Arriving in Boston in 1938 in flight from Italy’s fascist government, Arthur and Henry D’Angelo were 12-year-old immigrants with only a few words of English between them. The twins hawked newspapers until one day they snuck into Fenway Park and discovered baseball. Soon they were peddling Red Sox pennants, and before too long they established their souvenir store and Twins Enterprises.

Bobby was the first D’Angelo to graduate college, after which he began to apply to graduate and law schools. But his father had an idea. “It wasn’t as if my father was saying, ‘Don’t go to law school.’ Our mother and father were not highly educated, but they are super, super intelligent.
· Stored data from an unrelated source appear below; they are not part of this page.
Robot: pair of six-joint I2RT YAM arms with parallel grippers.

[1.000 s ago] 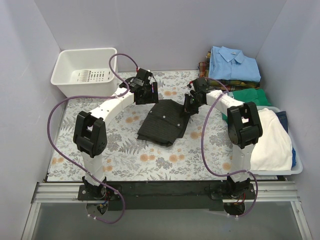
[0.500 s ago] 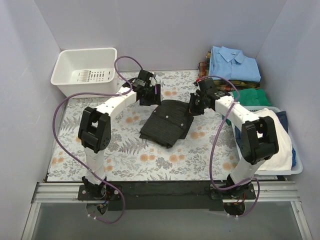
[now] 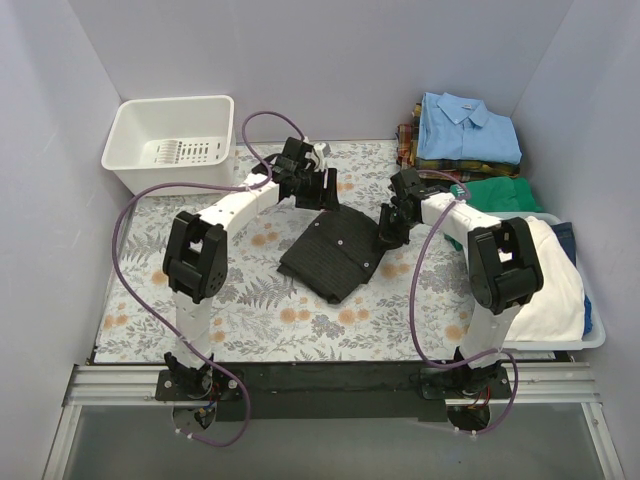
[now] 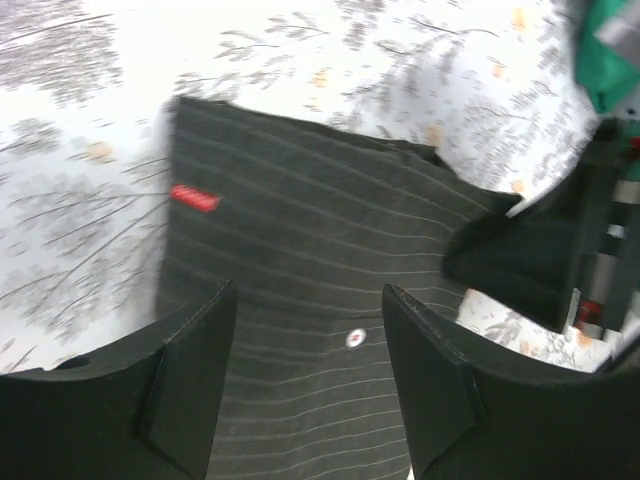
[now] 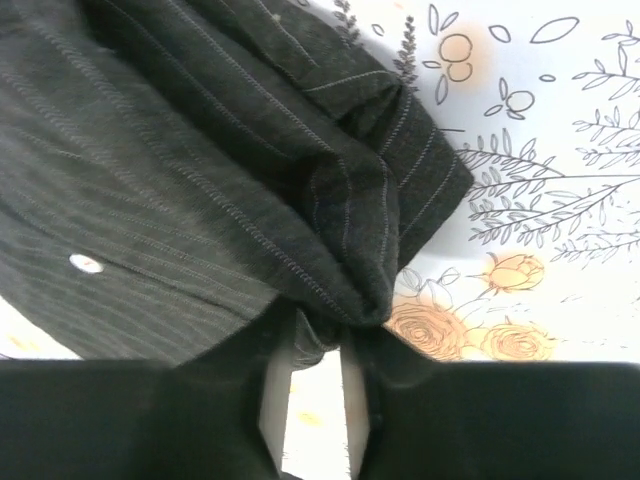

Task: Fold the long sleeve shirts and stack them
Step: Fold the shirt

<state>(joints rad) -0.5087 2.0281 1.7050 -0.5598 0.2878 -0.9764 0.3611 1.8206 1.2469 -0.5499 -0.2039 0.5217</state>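
Closest to the arm bases, the tablecloth (image 3: 260,310) lies flat, printed with grey ferns and orange roses. At mid-table on it I see the black shirt (image 3: 335,255), folded to a rough rectangle: charcoal weave, fine pale pinstripes, stitched seams, a small pale button (image 4: 353,339). It carries a small red label (image 4: 194,198) that I cannot read. My right gripper (image 3: 386,237) sits at the shirt's right edge, fingers a slit apart with a thick fold at their tips. I cannot tell whether it pinches. My left gripper (image 3: 326,195) hangs released over the shirt's far edge. Farther back are a slotted white plastic basket (image 3: 140,160) on the left and, on the right, a light blue shirt (image 3: 468,128) folded atop a plaid shirt (image 3: 408,135).
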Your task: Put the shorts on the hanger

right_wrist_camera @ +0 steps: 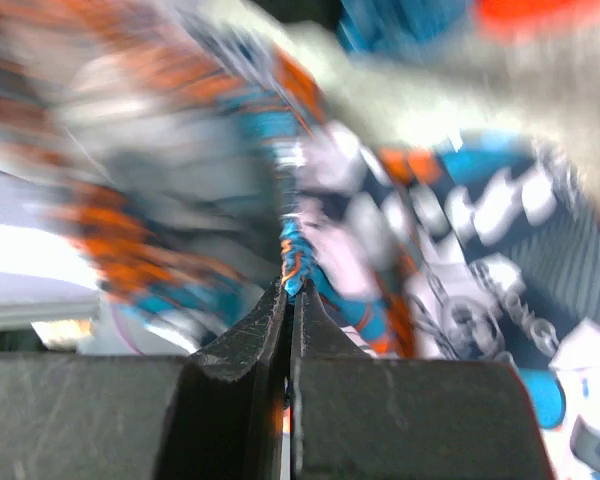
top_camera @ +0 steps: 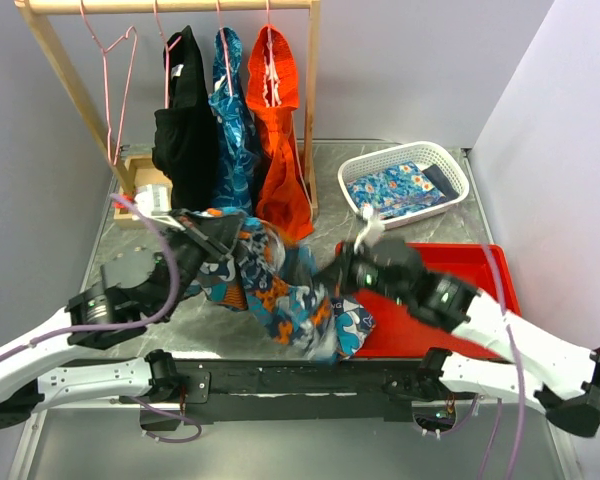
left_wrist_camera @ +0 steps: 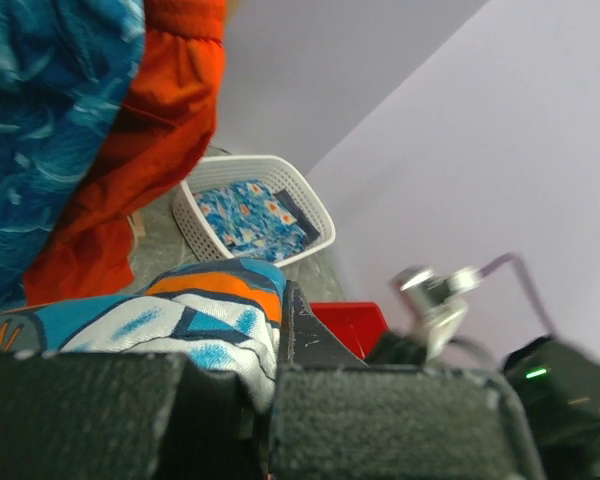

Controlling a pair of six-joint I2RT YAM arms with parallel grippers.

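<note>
Grey walls stood behind a grey marbled worktop [top_camera: 405,228]. Seen from above, a wooden clothes rack [top_camera: 60,72] rose at the far left corner. The thin pink wire hanger [top_camera: 115,92] hung bare at its left end, beside a black garment [top_camera: 185,130], a teal garment [top_camera: 235,130] and an orange garment [top_camera: 280,150]. A white plastic basket [top_camera: 450,168] holding a light-blue floral cloth [top_camera: 400,188] sat at the far right corner, and a red tray [top_camera: 485,262] lay by the near right edge. The floppy navy, white and orange printed shorts [top_camera: 280,295] were bunched over the middle, toward the near edge, well apart from the hanger. The left gripper [top_camera: 220,242] was at their left end and the right gripper [top_camera: 328,280] at their right. In the left wrist view, the left gripper's fingers were closed on a fold of the shorts, with the basket beyond. In the blurred right wrist view, the right gripper's fingers were pressed together, pinching an edge of the shorts.
</note>
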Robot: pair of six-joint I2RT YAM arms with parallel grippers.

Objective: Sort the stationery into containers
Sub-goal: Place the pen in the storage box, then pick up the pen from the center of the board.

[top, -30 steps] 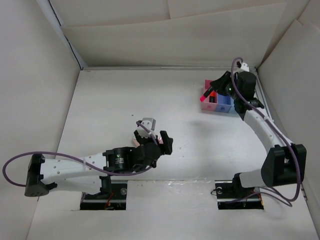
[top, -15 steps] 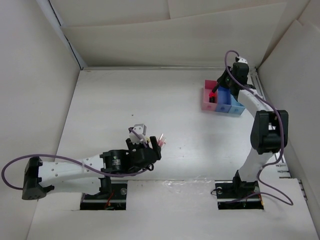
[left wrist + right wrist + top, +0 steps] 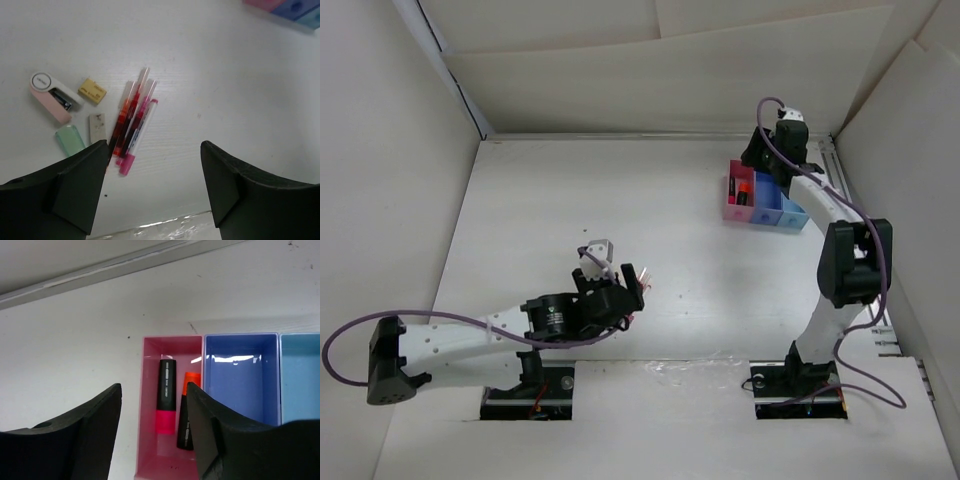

They understood how important education was, and they wanted us to just go for the moon. They wanted us to do whatever we wanted to do, but God forbid that you lay stagnant; that wouldn’t have worked.”

Arthur’s idea was more compelling than grad school: Why not take all the novelty items they were producing for the Red Sox and replicate those items for every major-league team in the U.S. “There was no major-league licensing in those days,” Bobby said. “Anyone could have done it. But we had the contacts and the know-how from Fenway, so that’s what started it.”
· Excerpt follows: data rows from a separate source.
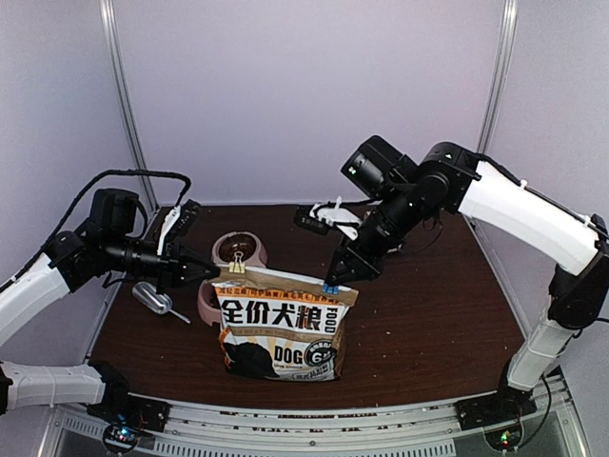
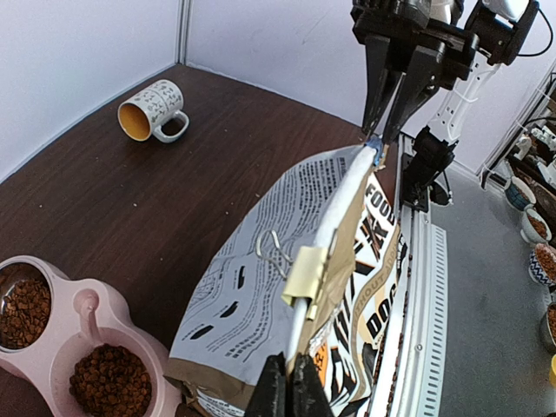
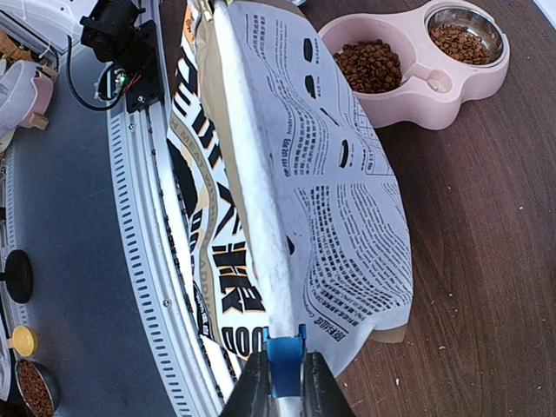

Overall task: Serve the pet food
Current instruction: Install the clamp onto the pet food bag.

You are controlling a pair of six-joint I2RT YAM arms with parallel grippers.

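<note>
The kraft-brown dog-food bag [image 1: 281, 328] stands upright near the table's front edge, its top folded shut. A gold binder clip [image 2: 306, 269] sits on the fold, and a blue clip [image 3: 285, 358] sits on the right end. My left gripper [image 2: 287, 387] is shut on the fold's left end. My right gripper [image 3: 285, 387] is shut on the blue clip. Just behind the bag's left side is the pink double bowl [image 2: 87, 308]. Pet food [image 2: 109, 382] fills its nearer cup, and more kibble [image 3: 459, 42] lies in the steel-lined cup.
A silver scoop [image 1: 152, 298] lies on the table left of the bowl. A patterned mug [image 2: 155, 110] lies on its side toward the back. The metal rail [image 3: 152, 261] runs along the table's front edge just beyond the bag. Dishes [image 2: 543, 261] sit off the table.
</note>
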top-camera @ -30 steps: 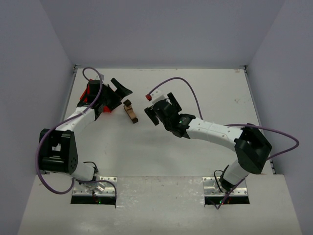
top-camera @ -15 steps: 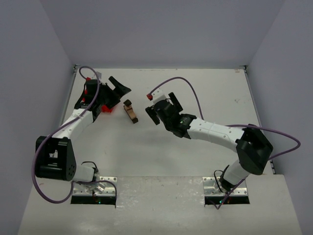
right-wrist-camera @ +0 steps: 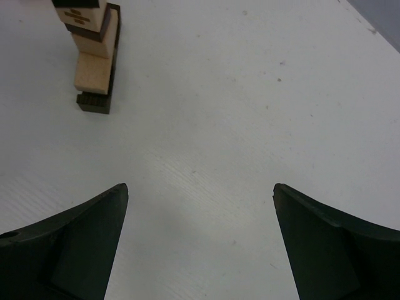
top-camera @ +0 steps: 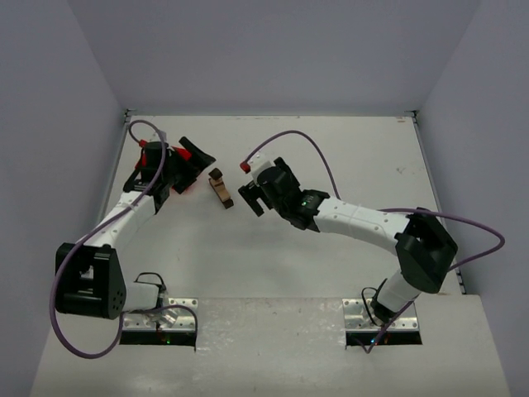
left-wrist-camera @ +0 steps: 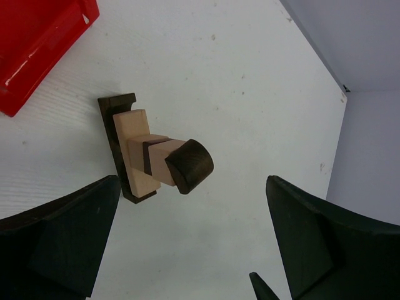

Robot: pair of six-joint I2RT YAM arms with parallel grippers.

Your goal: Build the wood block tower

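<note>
The wood block tower point(top-camera: 220, 188) stands upright on the white table, a slim column of tan and dark blocks on a dark base. From the left wrist point(left-wrist-camera: 156, 162) it shows with a rounded dark piece on top, and from the right wrist point(right-wrist-camera: 92, 56) it sits at the upper left. My left gripper point(top-camera: 197, 157) is open and empty, up and to the left of the tower. My right gripper point(top-camera: 250, 197) is open and empty, just right of the tower, apart from it.
A red plastic bin point(top-camera: 169, 169) lies under my left arm at the table's left, its corner also in the left wrist view point(left-wrist-camera: 44, 44). The table's back edge point(top-camera: 273, 114) meets the grey walls.
My left arm has swung up and left, away from the tower. My right gripper has moved left, closer to the tower. The tower has not moved.
</note>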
Arthur went out to find suppliers for the novelties, and Bobby went on the road. “I just got in my car and went to every single stadium in the country. I did it twice a year. Imagine being 21 years old, reporting to no one, going out, and driving the country. It was all virgin territory. We had no customers, so gaining a customer was like, ‘Oh, my God, I just sold this one.’ It was the greatest time in my life.”

Arthur’s forward thinking paid off. By the time major-league baseball woke up to the money to be gained from licensing, Twins Enterprises was well established throughout the country, and that’s how the wholesale operation began. And as each of the D’Angelo brothers joined the business, it expanded, with revenues growing for each of the last 30 years. Twins now holds licenses to produce caps for all of major-league baseball, nearly 300 colleges, and many other sports teams. Their “headwear” division sells an estimated 20 million units per year. Between their Dedham wholesale operation and their Boston retail facilities, they employ 260 people, many of them UMass Amherst grads.
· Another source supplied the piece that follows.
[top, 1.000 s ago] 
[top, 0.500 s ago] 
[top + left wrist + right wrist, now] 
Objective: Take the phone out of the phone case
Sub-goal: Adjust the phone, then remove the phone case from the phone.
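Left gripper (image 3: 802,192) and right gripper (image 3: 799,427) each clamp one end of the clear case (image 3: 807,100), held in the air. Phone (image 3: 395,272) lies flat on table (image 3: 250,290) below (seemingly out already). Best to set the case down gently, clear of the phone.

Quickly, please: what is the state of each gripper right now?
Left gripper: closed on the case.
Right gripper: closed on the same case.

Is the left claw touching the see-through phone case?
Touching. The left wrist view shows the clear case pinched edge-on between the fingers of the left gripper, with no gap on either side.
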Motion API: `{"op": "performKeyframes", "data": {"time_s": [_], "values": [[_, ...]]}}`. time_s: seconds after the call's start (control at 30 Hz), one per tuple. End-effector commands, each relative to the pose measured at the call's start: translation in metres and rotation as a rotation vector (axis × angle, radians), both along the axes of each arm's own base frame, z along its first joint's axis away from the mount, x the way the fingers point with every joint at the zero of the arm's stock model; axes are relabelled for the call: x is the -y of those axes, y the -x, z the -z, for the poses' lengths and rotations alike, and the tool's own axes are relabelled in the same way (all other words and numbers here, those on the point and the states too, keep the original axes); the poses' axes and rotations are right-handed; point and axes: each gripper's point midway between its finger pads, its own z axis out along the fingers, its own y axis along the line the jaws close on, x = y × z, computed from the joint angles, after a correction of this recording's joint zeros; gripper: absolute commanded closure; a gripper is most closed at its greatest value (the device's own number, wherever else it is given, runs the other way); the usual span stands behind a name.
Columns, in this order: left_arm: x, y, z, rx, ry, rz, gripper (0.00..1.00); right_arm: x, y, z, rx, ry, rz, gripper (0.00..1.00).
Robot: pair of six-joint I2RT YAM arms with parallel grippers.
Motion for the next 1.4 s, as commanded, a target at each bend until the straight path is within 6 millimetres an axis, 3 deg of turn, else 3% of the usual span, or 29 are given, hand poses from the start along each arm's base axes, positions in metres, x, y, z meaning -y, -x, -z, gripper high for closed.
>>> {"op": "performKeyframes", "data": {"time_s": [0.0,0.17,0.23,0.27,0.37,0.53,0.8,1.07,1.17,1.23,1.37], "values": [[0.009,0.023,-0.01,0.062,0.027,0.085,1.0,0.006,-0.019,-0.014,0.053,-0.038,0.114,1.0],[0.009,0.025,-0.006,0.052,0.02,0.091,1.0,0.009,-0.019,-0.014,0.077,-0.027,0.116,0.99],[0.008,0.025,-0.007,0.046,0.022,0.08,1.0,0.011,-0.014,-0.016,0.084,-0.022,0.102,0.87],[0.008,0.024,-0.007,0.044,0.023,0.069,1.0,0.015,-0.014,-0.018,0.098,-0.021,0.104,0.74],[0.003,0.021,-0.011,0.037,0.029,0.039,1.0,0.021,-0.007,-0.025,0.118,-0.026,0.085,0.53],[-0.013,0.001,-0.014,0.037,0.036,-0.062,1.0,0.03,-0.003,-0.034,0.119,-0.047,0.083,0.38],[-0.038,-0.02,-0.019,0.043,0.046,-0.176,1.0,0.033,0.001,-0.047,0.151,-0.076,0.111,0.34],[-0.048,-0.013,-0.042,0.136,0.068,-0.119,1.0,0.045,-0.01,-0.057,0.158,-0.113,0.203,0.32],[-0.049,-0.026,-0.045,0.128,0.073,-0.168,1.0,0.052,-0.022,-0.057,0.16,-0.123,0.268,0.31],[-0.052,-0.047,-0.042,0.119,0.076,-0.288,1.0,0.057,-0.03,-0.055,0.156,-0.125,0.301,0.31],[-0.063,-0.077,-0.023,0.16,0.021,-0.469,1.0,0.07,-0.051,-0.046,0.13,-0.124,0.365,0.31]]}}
As wholesalers in a high-volume business, they are an anomaly: “We’ve got the same cap suppliers we had over 30 years ago—which is really unheard of. We believe that you don’t sell your person out for a nickel or a dime. You talk with them, you work it out, and you end up with a win-win situation. We think that our relationships are a big part of our success.”

And what is the secret of their success in working together? “We all understand the concept of team, so it’s about winning the game,” David says. “It’s not about being MVP. We look at the components of the crew and ask, ‘How do we win? How do you get ahead and be number one?’ No one is bigger than the team.”

These teammates vacation together each year. This summer some 20 family members will gather in Italy to celebrate Arthur’s 80th birthday.

“Our father and his brother were perfect examples,” Bobby says. “We witnessed firsthand how two brothers could get along so spectacularly. We have our disagreements, but at the end of the day, ‘Okay, let’s go with your plan, and let’s move on.’ Our father and mother laid the foundation for us: Don’t be a jackass, don’t let money or ego get in the way, and just do the right thing.”